However the derivatives market has received a lot of criticism in the past for being largely unregulated and opaque to outsiders. The CFTC took it upon itself to introduce more transparency into the market by modelling a derivatives exchanges – a move that could limit the flexibility of the contacts that banks offer to their clients.

Not much is known about banks’ derivatives business

Banks generally do not reveal their revenues from trading derivatives. However in 2010, the Wall Street Journal reported that Goldman Sachs had declared to the Federal Crisis Inquiry Commission that 25 – 35% of its revenues in previous years had come from trading derivatives with most of the sales concentrated in the fixed income trading segment of the bank. [3]

More transparency in the derivatives business would reduce some of the barriers to entry and invite competition to the market, thus reducing margins in this business. [4]

The delays in regulation would help the bank postpone the expected declines in its derivatives trading businesses.

Banks are lobbying against regulation

Goldman Sachs spent $1.3 billion in Q1 2011 on issues that included the overhaul in financial regulation. [5] Its lobbying efforts were also directed at the CFTC according to its disclosures.
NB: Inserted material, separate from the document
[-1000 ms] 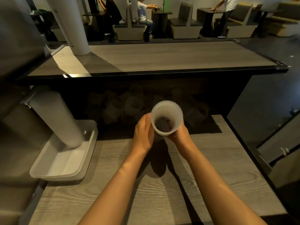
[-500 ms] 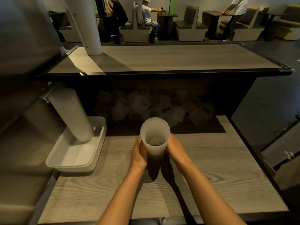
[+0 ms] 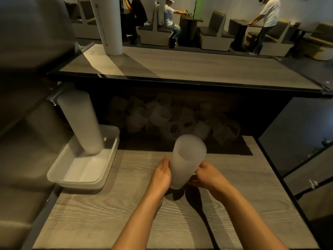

Dealbook cites an estimate that the top five banks had hired more than 130 registered lobbyists in 2010 to defend their case against excessive regulation. [2] Critics of the CFTC efforts also highlight the fact that unless the regulations are implemented at a global level, local restrictions will only shift derivatives trading activity to countries with lax standards. [1]

Click here for our full analysis of Goldman Sachs

Notes:
  1. Derivatives Watchdog Should Streamline Quest for 51 Rules: View, Bloomberg [] []
  2. Banks Lobby Against Ban on Derivatives Trading, Dealbook [] []
  3. At Goldman, Derivatives Were 25% to 35% of ’09 Revenue, The Wall Street Journal []
  4. Wall Street Stealth Lobby Defends $35 Billion Derivatives Haul, Bloomberg []
  5. Goldman Sachs spent $1.3 million on lobbying in 1Q, AP – Yahoo Finance []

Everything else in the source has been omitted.